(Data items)
....
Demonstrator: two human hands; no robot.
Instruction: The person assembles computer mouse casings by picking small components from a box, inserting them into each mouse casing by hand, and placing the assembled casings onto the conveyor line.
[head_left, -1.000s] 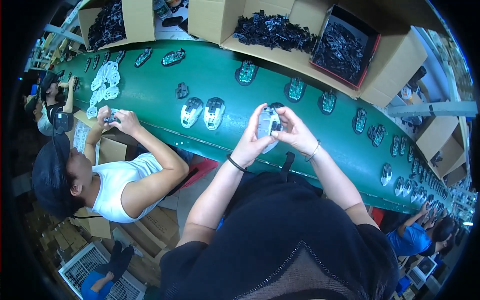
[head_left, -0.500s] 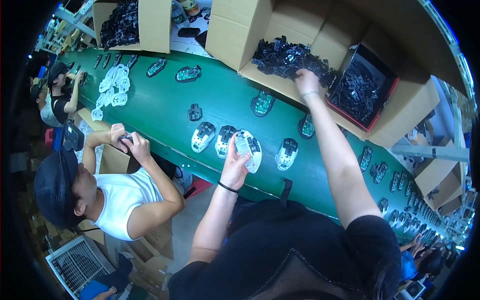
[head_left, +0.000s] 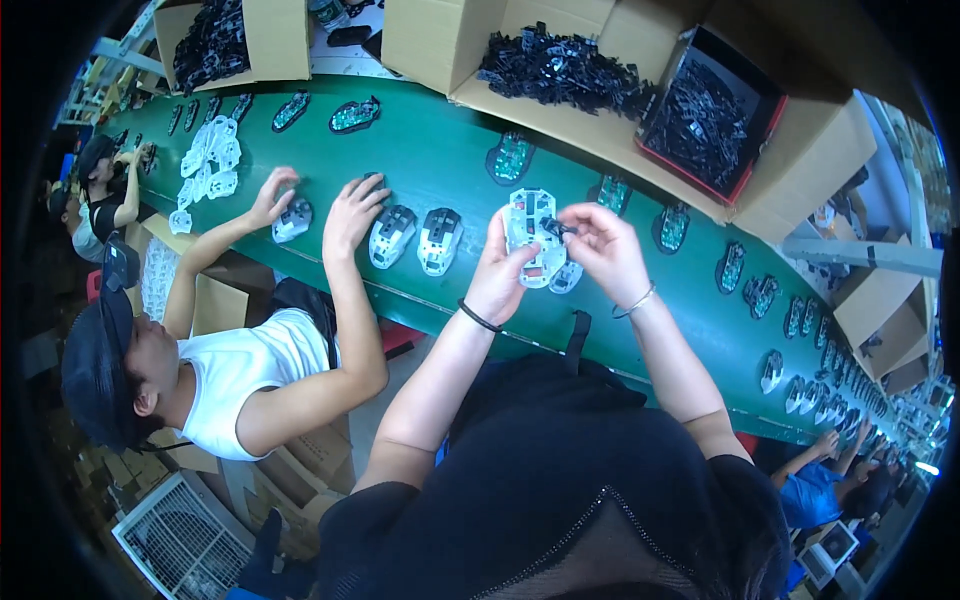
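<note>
My left hand (head_left: pixel 496 278) grips a white computer mouse shell (head_left: pixel 532 207) by its left side, the inner face with its small fittings turned up. Thumb and fingers of my right hand (head_left: pixel 608 252) pinch a small black plastic part (head_left: pixel 559 228) against the shell's right side. How far the part is seated I cannot tell. Partly hidden beneath the shell, a white-and-black mouse (head_left: pixel 566 278) lies on the green belt. Two more assembled mouse tops, a left one (head_left: pixel 392 237) and a right one (head_left: pixel 439 241), lie left of my hands.
A cardboard box (head_left: pixel 470 92) beyond the belt (head_left: pixel 420 150) holds a heap of black parts (head_left: pixel 560 70) and a red-edged black tray (head_left: pixel 655 150). Mouse bases with green circuit boards (head_left: pixel 511 158) line the belt. At left, a co-worker's hands (head_left: pixel 352 215) are over the belt near another mouse (head_left: pixel 292 221).
My right hand has come back from the parts box to the shell, holding a black part. The shell has turned upright in my left hand. The co-worker's hands have moved onto the belt.
</note>
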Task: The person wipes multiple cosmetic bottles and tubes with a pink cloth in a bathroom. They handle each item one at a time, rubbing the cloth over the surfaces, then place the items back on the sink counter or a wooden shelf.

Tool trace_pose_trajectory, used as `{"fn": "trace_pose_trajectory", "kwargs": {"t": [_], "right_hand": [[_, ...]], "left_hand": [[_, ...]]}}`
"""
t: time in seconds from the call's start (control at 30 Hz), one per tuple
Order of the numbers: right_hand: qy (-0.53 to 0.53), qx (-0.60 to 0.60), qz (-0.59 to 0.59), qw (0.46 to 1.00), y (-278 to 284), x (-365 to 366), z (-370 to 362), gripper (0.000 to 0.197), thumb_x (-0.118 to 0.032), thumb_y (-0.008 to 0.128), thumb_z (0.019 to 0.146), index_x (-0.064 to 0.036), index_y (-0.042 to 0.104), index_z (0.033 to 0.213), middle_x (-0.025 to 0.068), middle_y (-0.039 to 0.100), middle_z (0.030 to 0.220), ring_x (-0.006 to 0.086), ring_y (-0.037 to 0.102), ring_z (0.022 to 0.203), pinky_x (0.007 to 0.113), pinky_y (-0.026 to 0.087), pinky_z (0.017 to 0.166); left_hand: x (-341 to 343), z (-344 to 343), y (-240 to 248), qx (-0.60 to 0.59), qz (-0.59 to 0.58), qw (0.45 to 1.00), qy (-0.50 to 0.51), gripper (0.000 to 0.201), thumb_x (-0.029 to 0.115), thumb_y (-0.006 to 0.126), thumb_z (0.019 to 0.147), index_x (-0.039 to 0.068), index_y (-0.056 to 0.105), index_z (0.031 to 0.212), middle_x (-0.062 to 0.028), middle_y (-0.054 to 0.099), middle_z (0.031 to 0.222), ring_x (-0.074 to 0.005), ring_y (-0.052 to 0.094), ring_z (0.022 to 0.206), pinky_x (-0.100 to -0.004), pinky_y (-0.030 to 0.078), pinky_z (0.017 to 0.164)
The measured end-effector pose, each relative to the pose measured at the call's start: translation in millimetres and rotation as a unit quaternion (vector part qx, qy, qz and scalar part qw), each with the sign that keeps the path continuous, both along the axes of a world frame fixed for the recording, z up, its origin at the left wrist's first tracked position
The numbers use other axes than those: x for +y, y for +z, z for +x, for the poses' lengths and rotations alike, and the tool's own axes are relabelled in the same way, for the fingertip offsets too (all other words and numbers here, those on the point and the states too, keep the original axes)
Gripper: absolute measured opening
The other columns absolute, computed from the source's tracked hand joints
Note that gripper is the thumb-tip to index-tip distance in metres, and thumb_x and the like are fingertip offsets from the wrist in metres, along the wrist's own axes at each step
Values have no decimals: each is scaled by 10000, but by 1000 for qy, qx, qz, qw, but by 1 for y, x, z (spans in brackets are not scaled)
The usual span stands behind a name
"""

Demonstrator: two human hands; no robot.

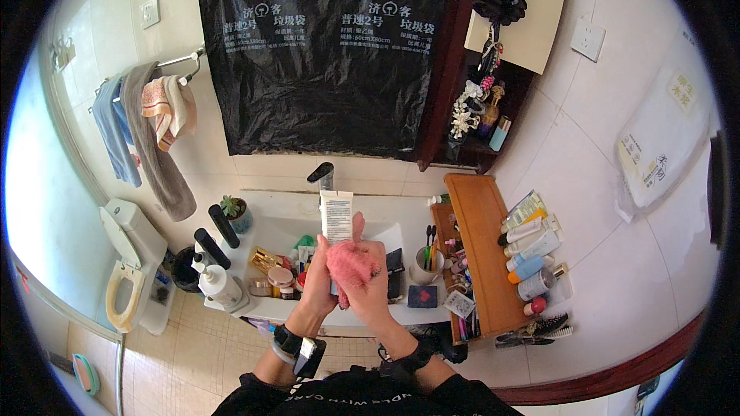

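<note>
Over the sink (308, 212) my two hands are close together. A white squeeze tube (337, 217) with small print stands up out of my left hand (314, 285), whose fingers are closed round its lower part. My right hand (371, 286) grips a bunched pink cloth (352, 263) and presses it against the tube's lower end, which the cloth hides. Beneath my hands the basin holds cosmetics: a pink-lidded jar (280, 277), a gold item (265, 260) and a dark flat case (395, 263). Just behind the tube rises the faucet (325, 177).
Left on the counter stand a pump bottle (220, 283), two black cylinders and a potted succulent (236, 212). At right are a toothbrush cup (425, 266), a wooden organizer (486, 254) and several bottles and tubes. Black plastic (324, 85) covers the mirror area. A toilet (131, 270) is far left.
</note>
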State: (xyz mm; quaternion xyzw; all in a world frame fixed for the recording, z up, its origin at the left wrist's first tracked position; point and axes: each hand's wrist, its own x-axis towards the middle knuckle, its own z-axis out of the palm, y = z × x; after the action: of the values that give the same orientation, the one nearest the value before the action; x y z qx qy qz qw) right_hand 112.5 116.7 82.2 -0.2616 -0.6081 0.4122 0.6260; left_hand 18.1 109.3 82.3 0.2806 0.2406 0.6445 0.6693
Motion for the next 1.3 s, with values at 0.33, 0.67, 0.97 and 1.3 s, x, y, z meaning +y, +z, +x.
{"fn": "trace_pose_trajectory", "kwargs": {"t": [0.33, 0.67, 0.97, 1.3], "right_hand": [[-144, -23, 26, 989, 13, 56, -2, 381, -119, 765, 717, -22, 506, 979, 106, 435, 1009, 251, 494, 933, 348, 419, 823], [-211, -149, 136, 957, 2, 53, 0, 413, -166, 795, 719, -21, 506, 976, 115, 438, 1037, 247, 493, 954, 352, 419, 844], [73, 133, -230, 961, -4, 60, 17, 357, -169, 782, 760, -2, 591, 1012, 44, 624, 971, 121, 600, 869, 234, 485, 762], [107, 13, -229, 967, -8, 56, 25, 300, -214, 757, 802, 1, 650, 981, 10, 630, 860, 80, 574, 737, 233, 459, 643]], "left_hand": [[-19, 8, -21, 122, 40, 992, 6, 405, 130, 530, 954, 67, 424, 1340, -18, 554, 1162, -80, 544, 962, -242, 475, 796], [-17, -6, -17, 199, 48, 979, 8, 358, 102, 541, 939, 34, 462, 1282, -4, 565, 1078, -57, 520, 901, -208, 441, 762], [-25, -16, -18, 185, 54, 981, -14, 433, 57, 525, 919, 4, 427, 1337, -55, 571, 1169, -128, 548, 998, -274, 476, 824], [-32, -30, -15, 274, 31, 953, -126, 325, 87, 513, 923, 4, 461, 1232, -53, 554, 831, -87, 508, 614, -217, 435, 459]]}}
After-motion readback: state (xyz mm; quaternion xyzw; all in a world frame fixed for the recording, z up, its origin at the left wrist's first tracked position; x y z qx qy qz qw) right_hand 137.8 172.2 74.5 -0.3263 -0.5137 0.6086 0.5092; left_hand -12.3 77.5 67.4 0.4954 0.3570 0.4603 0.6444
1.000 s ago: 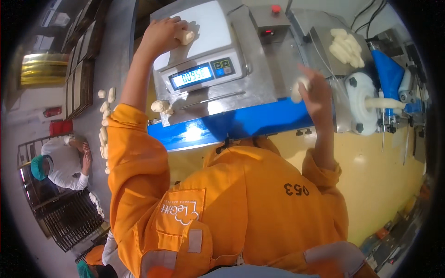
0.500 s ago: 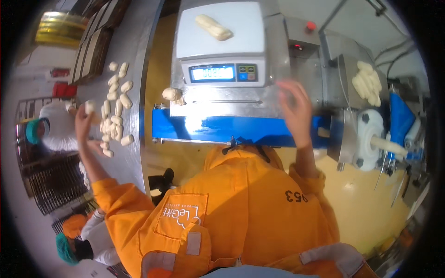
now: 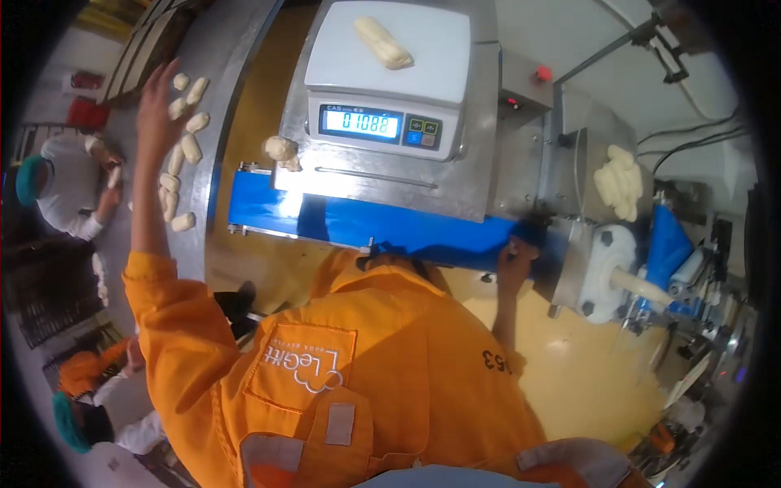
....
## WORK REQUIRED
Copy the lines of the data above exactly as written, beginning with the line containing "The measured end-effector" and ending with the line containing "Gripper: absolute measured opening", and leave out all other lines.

## OUTPUT FOR THIS TASK
The measured end-effector pose, each relative to the pose measured at the call's start: translation in millimetres and rotation as a unit quaternion (vector part qx, qy, qz and scalar part qw), each with the sign that keeps the path continuous, both along the axes of a world frame fixed for the recording, z up, its origin at the left wrist's first tracked position
The numbers use other axes than those: x for +y, y for +z, z for +x, for the poses' lengths and rotations alike, and the tool's own axes are relabelled in the same way, for the fingertip offsets too (all other words and numbers here, those on the point and the states too, keep the original axes)
Gripper: absolute measured opening

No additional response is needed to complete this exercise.